TASK DIRECTIONS: Repeat exactly the stretch of lines that starts with the one containing "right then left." and ends with the last line of the material. Leave out pictures.

--- START ---

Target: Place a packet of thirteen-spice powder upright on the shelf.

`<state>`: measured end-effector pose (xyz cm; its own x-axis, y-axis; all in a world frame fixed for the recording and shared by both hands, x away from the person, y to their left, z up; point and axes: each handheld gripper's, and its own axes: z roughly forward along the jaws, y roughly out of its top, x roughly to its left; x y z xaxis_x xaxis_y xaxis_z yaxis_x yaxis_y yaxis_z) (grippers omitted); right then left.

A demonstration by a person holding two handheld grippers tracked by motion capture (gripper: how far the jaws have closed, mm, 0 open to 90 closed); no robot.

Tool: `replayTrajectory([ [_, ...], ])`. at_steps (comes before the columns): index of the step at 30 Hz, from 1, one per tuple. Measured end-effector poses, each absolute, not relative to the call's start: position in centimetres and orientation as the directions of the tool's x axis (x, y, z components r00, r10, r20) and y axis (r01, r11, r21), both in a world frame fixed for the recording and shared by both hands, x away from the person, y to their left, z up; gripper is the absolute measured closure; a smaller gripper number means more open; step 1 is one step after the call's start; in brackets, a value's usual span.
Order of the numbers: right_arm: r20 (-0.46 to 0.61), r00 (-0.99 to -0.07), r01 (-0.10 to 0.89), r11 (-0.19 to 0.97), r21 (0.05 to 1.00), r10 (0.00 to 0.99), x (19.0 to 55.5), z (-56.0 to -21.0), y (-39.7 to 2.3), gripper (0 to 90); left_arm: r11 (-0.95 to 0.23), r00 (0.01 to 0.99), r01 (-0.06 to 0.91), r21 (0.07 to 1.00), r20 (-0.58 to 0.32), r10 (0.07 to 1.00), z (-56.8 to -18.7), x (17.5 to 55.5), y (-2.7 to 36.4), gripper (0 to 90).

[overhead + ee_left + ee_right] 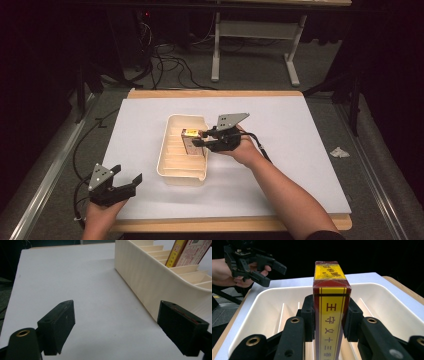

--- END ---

RESULT OF THIS TASK:
`<state>`: measured end-effector pose (xyz cm; its own x-axis, y-axis; all in a world frame fixed for the recording and shared by both hands, x away from the person, y to their left, z up; point and axes: each handheld gripper's, and its own axes: z roughly forward along the jaws, y roughly out of its top, x roughly to its left; x y z xaxis_x xaxis_y xaxis_z yaxis_x yaxis_y yaxis_z) (grippers omitted); right then left.

A demonstration by a person holding two handheld grippers tracked by motion capture (gripper: how far the jaws have closed, mm, 0 open to 90 closed); no robot.

Tool: `replayTrajectory([ [_, ...], ])`. at_steps (comes before the columns): index of the step at 30 Hz, from 1, one per tuple. Measured end-effector poses, each absolute, not relative to the call's start: position in centimetres and orientation as the directions of the tool's x axis (x, y, z components r00, r10, r20) and y axis (r01, r11, r21), both in a world frame fixed for the recording and shared by both hands, x away from the person, y to their left, z up; gripper is the absolute measured closure; a smaller gripper number means more open; step 1 is one step after the call's start; in brackets, a value's usual span.
Order of the numbers: right_arm: r20 (-0.46 to 0.61), r00 (-0.99 to -0.07), r01 (-0.10 to 0.89), r11 (-0.19 to 0.97), r21 (0.05 to 1.00), r10 (0.00 to 0.99), x (19.0 to 55.5), z (-56.0 to -21.0), y (-39.7 to 2.3), gripper (0 to 90); left_arm: r11 (-0.95 to 0.23), r00 (0.01 to 0.99), r01 (-0.06 to 0.91), r21 (0.07 to 1.00), r20 (-0.58 to 0.32), r10 (0.07 to 1.00), z (-56.8 to -18.7), x (17.5 to 55.5), y (-2.7 to 36.4), gripper (0 to 90).

[overhead + ee_left + ee_right] 

The exercise is fully answered.